Partitioning Parse scRNA-seq sub-library FASTQs

Parse Biosciences’ split-pool combinatorial barcoding generates FASTQ files per sub-library rather than per sample. Moreover, the fact that this technique is capable of millions of cells, there are cases where different independent projects are bundled within the same run. The way to go from here when it comes to upload project specific raw data to ArrayExpress:

1- Partition sub-library FASTQs into project specific sub-library FASTQs using fastq_sep_groups_v0.5.py, the script is developed by Parse Biosciences. This script is not shared here as the user is encouraged to use the latest version. The fact that the pipeline used for preprocessing Parse scRNA-seq output is working on the sub-library level and not on the sample level and also it is not possible to generate sample specific FASTQs due to the way barcoding/multiplexing is done in split-seq, no sample specific FASTQs are generated.

Terminal

find ../data/* -type f -name '*R1*.fastq.gz' -print0 | xargs -0 -P 16 -I {} python ../fastq_sep_groups_v0.5.py -c v3 -f "{}" --group GBM A1-D4 --group HO D5-H12

find is used to generate a list of R1s, R2 paths are derived from that. find .. -print0 | xargs -0 ... pattern allows this works on non-alphanumeric filenames although this is not expected in bioinformatics/sequencing context.
In the example above, xargs initiates 16 processes, each starting with one sub-library R1 FASTQ.
Parse’s partitioning script has arguments -c for “chemistry”, -f to specify an input file and --group for specifying wells related to different projects/samples.

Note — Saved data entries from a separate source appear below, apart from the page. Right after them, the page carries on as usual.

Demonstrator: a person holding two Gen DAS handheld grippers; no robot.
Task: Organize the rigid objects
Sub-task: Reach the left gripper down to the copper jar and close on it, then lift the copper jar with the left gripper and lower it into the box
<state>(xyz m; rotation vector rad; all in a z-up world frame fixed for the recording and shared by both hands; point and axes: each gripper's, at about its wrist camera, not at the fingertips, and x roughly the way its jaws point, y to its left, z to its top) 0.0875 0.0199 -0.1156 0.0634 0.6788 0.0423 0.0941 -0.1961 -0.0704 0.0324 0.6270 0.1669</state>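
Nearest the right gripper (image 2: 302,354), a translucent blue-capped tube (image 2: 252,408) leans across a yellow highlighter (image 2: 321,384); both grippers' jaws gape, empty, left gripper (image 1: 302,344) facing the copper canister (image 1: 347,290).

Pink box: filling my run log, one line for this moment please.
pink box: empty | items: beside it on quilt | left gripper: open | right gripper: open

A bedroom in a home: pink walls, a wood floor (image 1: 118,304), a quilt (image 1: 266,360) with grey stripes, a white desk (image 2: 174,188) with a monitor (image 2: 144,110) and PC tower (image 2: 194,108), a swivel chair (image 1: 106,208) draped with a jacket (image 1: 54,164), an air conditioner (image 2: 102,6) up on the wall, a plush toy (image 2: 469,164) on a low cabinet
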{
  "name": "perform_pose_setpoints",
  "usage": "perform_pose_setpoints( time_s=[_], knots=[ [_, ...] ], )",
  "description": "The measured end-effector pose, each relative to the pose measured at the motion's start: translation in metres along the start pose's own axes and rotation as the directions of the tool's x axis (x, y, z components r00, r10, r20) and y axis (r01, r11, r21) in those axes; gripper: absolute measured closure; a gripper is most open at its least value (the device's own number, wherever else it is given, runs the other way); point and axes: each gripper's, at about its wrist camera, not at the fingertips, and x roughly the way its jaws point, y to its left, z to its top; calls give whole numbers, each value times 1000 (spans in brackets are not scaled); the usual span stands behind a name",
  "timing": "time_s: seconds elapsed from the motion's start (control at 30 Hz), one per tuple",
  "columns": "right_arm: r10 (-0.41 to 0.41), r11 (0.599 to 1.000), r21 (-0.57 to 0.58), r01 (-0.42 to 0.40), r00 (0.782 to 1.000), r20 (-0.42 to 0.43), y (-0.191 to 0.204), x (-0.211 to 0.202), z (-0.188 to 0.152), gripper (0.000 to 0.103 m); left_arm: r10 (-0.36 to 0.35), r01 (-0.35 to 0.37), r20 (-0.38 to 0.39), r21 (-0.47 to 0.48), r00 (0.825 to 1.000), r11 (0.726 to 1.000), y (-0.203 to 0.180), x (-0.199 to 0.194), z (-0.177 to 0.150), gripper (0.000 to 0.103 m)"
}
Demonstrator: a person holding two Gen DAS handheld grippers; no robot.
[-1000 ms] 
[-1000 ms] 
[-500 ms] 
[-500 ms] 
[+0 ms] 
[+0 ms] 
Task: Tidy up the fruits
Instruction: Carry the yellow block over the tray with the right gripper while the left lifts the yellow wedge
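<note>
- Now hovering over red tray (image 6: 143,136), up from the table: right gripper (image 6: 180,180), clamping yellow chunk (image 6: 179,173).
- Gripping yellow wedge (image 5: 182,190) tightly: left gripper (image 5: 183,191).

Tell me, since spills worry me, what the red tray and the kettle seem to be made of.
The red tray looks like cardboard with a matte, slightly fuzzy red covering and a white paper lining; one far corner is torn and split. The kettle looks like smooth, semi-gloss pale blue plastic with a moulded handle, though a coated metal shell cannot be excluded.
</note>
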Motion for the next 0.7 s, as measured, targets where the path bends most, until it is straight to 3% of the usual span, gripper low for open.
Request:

2- The fact that sample-specific FASTQs are not meaningful for Parse scRNA-seq data, ArrayExpress expects sub-library FASTQs as if they are samples. In that regard, pretty much all feature columns would be filled in as “mixed” because more often than not (depending on how the libraries are prepared of course), all sub-libraries contain cells from all samples. To ensure reproducibility, a separate CSV file is supplied as sample metadata that will be used along with the output of Parse’s preprocessing pipeline.